South Australia. The nation’s North Korea. A one-party state.

South Australia is becoming the nation’s own little North Korea.  A one-party state. Sure, we go through the process of having elections. But like North Korea, the result is never really in doubt. There was a shock last year in the North Korean poll when some official candidates received less than 100 per cent of the vote.

In South Australia, the shock that Labor looks likely to win the seat of Dunstan is a bit less. Most everyone thought it was a 50-50 call before Saturday, but in reality we were giving the Libs a bit too much credit.

That a government hadn’t taken a seat from an opposition party in 116 years was never likely to be an impediment. That is the sort of history the modern day Liberal Party in South Australia is built to overcome.

In South Australia, politics is a clash between amateurs and professionals. It’s the Keystone Cops taking on the mafia. It’s the desperate-to-rule against the born-to-rule.

The numbers tell their own tale.

Dunstan is likely to be Labor’s 28th   seat in a 47-person House of Assembly. The Libs will have 14 and independents five.  It also means that since the last state election, when the Libs ran the worst campaign seen in modern political history, they have lost another two seats. Nick McBride has become another Lib-turned-independent and now Dunstan as well.

More numbers. Since 2002 when Mike Rann became Premier, the Liberals have won one election. But even when they won one in 2018, they lasted a meagre one term.

There is no prospect the Liberals will win in 2026 on current trends. Indeed, it could get even worse from here.

Even at a federal level, the Libs are sliding further into irrelevancy. Labor holds six seats, the Libs three and there is one independent. At the next federal election, based on the Dunstan results, Labor would be hopeful of picking up the Liberal-held seat of Sturt as well.

The party is a shambles. From the outside, it is defined by infighting and incompetence. They seem more focused on internal power battles than on the main game of developing policies and winning elections.

Its problems go way beyond whether David Speirs is a good leader or not. They could change Speirs and it would make very little difference, unless they sort out the basics.

Within the Labor Party, there is also enmity, hatred and contempt. But they are smart enough to keep a lid on it. The decision in the week before the Dunstan by-election to install Alex Antic as the party’s number one pick on the Senate ticket was comical. Antic, a backbencher, was preferred to former Cabinet member Anne Ruston.

Antic is a curious case. He wants to drive the party further to the right in search of the mythical “Liberal base’’. Maybe he’ll find it out there in the wild, on the fringes. But he’ll also lose the vast majority of regular Australians. You know, the ones that tend to decide elections.

I don’t want to get all sentimental and talk about how good governments need good oppositions. Maybe they do, maybe they don’t. But surely some kind of basic competence is required.
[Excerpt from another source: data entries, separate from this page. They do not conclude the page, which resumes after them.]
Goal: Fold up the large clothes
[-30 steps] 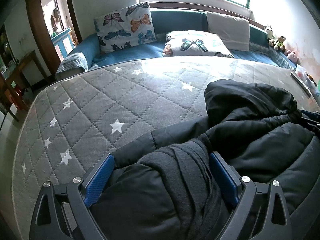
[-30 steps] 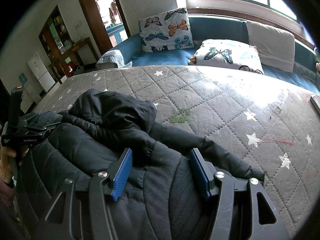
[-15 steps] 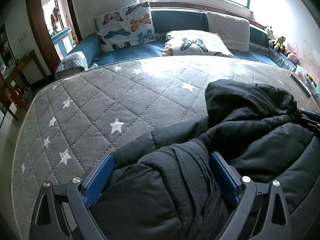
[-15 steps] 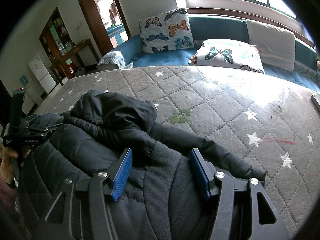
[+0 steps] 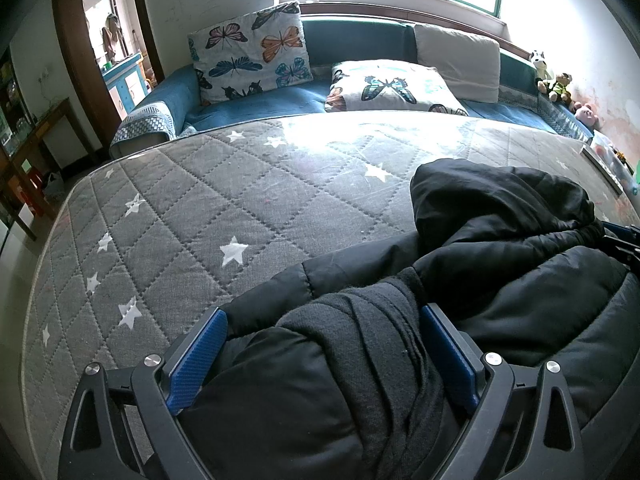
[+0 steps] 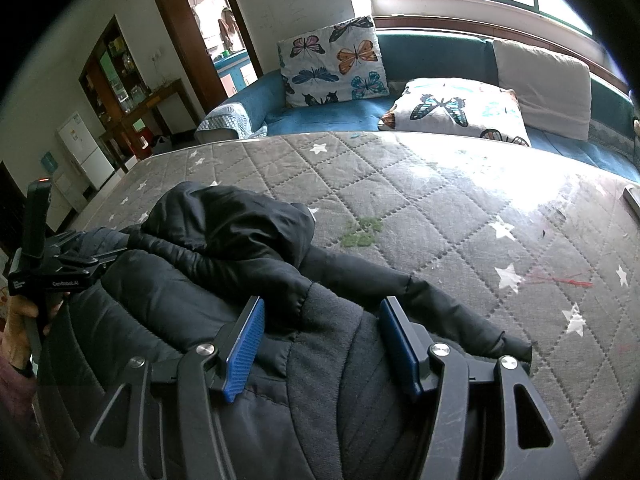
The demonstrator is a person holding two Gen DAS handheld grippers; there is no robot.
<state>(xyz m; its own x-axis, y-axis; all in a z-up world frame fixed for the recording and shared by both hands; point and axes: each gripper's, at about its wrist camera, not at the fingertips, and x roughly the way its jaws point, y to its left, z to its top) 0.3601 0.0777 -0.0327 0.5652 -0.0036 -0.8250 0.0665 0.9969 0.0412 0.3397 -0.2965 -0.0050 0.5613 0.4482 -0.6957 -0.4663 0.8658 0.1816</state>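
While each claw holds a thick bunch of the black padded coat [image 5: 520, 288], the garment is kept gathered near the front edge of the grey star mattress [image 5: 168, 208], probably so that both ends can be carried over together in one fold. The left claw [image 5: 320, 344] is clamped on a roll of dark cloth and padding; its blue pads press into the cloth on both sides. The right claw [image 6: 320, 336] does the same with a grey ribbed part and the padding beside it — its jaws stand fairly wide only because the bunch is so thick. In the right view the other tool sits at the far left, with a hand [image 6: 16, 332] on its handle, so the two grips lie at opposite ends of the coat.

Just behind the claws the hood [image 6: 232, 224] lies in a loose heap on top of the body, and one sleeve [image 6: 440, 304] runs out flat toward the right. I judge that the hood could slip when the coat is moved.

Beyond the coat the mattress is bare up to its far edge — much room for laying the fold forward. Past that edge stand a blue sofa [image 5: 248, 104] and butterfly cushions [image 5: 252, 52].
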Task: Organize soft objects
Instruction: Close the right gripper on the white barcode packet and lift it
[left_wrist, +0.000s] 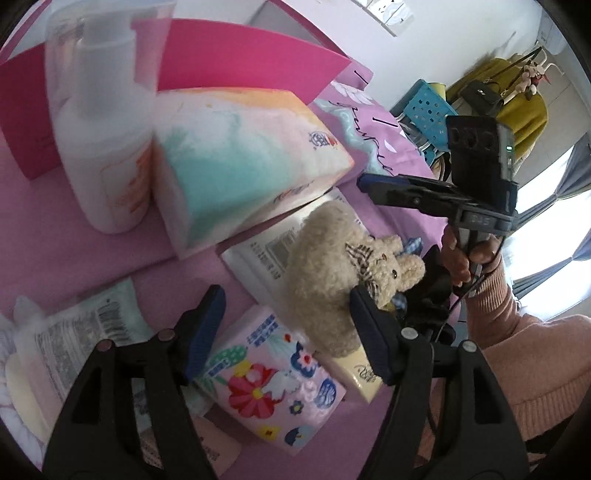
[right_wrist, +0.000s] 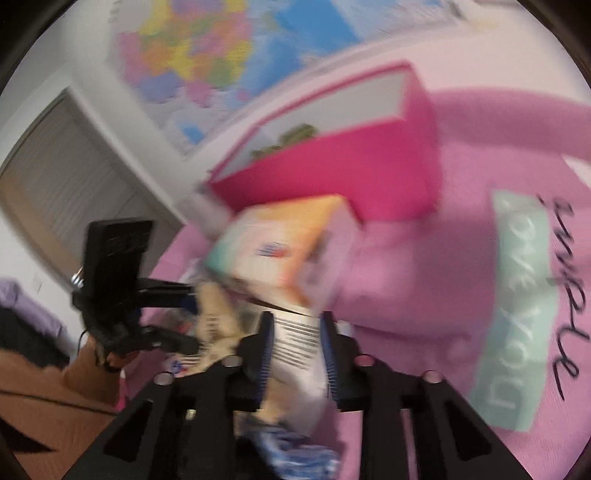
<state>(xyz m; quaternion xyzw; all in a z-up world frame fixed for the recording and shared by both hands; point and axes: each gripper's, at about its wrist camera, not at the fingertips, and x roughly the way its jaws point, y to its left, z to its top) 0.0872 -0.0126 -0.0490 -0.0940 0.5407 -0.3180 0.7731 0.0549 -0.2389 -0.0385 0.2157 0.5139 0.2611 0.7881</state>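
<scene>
Soft, light plush bunny (left_wrist: 332, 273) at two o'clock of left gripper (left_wrist: 288, 332), jaws apart, empty. Best squeezed mid-body. Right gripper (right_wrist: 297, 350) narrow, pinching white tissue pack (right_wrist: 299, 343).

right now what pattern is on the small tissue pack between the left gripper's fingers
Pink with colourful flowers, clearest in the left wrist view.

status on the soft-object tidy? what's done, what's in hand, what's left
Done: little visibly sorted; the pink box seems to hold only something greenish, blurred.
In hand: the right gripper pinches a white barcoded pack. The left gripper is open, one finger against the plush bear, no grip.
Left: the floral tissue pack, the pastel tissue pack and the bear lie loose on the pink bedding.
</scene>
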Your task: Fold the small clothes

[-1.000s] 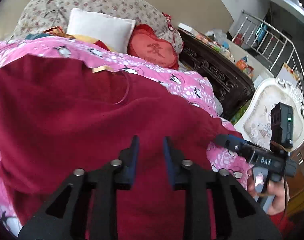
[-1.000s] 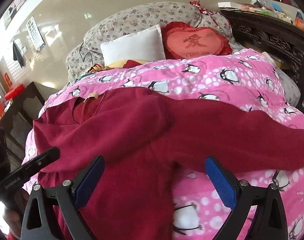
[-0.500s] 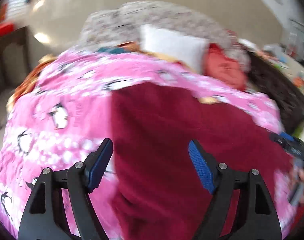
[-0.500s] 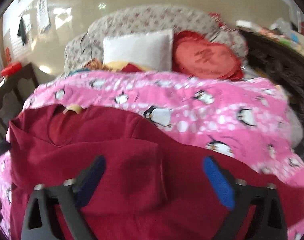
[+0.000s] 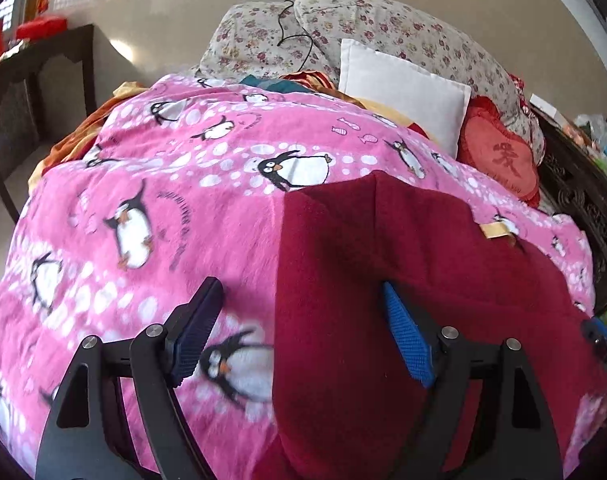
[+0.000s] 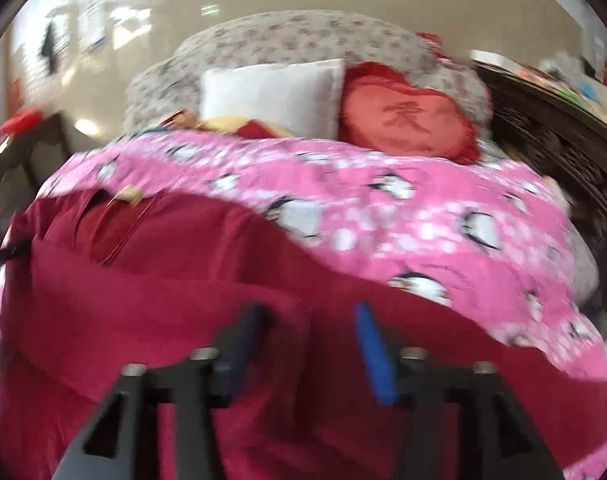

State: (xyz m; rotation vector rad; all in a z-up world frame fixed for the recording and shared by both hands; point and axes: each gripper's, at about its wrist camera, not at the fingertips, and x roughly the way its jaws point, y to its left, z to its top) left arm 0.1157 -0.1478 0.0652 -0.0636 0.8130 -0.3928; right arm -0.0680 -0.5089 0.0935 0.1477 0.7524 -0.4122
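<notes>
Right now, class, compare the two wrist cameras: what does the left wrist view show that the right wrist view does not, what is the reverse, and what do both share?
Only the left wrist view shows the black cable on the floral pillows, the sweater's straight folded edge and the opening left gripper straddling it.

Only the right wrist view shows the sweater's neckline and the right gripper, jaws opening, over the fabric.

Both show the dark red sweater, penguin blanket, white pillow and red heart cushion.
</notes>
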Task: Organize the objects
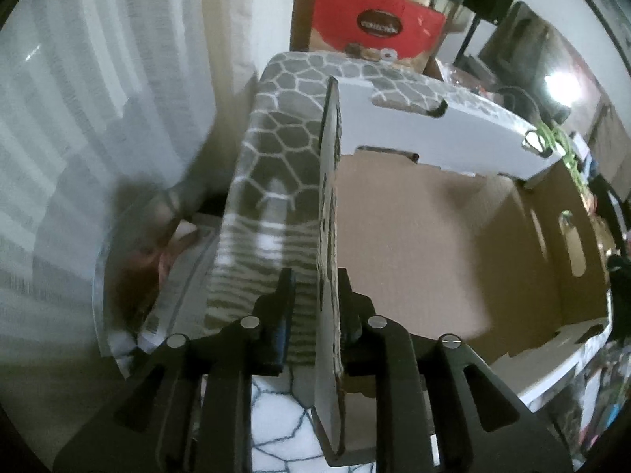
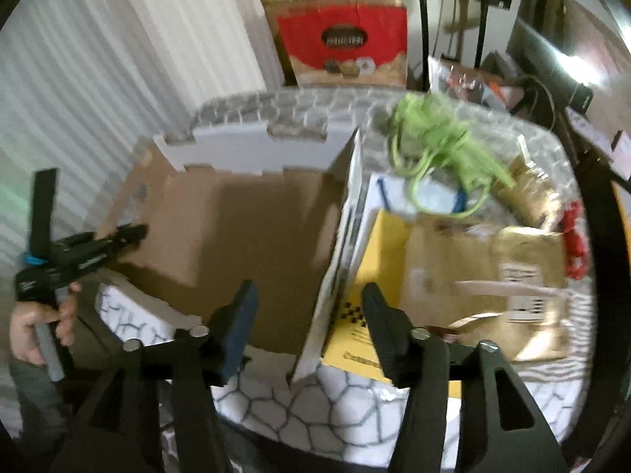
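A large open cardboard box point(image 1: 434, 228) with a grey hexagon pattern outside has a bare brown floor. My left gripper point(image 1: 315, 307) is shut on the box's left flap point(image 1: 329, 197), which stands upright between the fingers. In the right wrist view the same box point(image 2: 252, 228) shows, with the left gripper point(image 2: 130, 232) at its left edge. My right gripper point(image 2: 307, 311) is open, its fingers astride the box's right flap point(image 2: 343, 244) without gripping it. Right of that flap lie a yellow sheet point(image 2: 370, 276), a brown parcel point(image 2: 485, 276) and green string point(image 2: 437, 138).
A red gift box point(image 2: 347, 39) stands on stacked cartons behind the box, against white curtains point(image 2: 98, 59). A dark monitor point(image 2: 552, 55) and cables sit at the right. In the left wrist view, papers and a bag point(image 1: 169, 276) lie left of the box.
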`<state>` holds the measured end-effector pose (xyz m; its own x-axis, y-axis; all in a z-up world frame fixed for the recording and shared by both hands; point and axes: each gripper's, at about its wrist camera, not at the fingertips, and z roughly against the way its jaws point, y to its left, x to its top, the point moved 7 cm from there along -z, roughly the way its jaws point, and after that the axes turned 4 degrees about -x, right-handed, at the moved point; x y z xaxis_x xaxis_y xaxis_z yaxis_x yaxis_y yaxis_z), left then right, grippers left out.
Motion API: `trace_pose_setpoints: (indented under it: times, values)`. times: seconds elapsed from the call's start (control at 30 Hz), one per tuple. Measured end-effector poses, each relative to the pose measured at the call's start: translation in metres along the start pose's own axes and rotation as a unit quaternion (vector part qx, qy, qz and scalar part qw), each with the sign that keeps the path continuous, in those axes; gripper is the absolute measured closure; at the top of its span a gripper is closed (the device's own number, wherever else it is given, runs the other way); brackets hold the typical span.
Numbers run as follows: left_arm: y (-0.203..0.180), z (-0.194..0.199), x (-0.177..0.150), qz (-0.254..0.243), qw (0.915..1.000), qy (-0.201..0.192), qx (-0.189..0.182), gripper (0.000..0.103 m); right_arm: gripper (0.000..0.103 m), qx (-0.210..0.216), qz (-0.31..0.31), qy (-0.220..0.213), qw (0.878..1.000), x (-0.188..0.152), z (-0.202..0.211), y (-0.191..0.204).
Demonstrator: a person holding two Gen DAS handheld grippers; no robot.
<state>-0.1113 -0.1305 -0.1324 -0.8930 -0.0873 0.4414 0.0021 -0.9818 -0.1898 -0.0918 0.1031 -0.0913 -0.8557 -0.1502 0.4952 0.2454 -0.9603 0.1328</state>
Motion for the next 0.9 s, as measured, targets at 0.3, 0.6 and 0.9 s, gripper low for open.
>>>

We have seen this before in Labor, but it has an unpleasant tendency towards arrogance when left to its own devices. It has a glass jaw if criticized. It has an unhealthy confidence in its own abilities. It comes up with ridiculous excuses when caught out, like it’s ‘check the small print’ defence on ramping.

After two years, there are still many questions to be answered. Is hydrogen an expensive folly? Will the uni merger work? How much can it really spend on promoting itself with taxpayer-funded advertising before the North Korean comparisons become even more applicable?

Anyway, reading update.

Finished Alasdair Gray’s Lanark. Yes, took me ages, but the longer it went on, the more I loved it. Funny, weird, beautiful. A remarkable book, like nothing I had read before. Also watched Poor Things since then, which is based on another Gray book. He certainly had a take on the world, did Alasdair.

Now reading something I will review for The Advertiser. Crime novelist Val McDermid has done a take on the Macbeth story, where she is attempting to change perceptions of Lady Macbeth.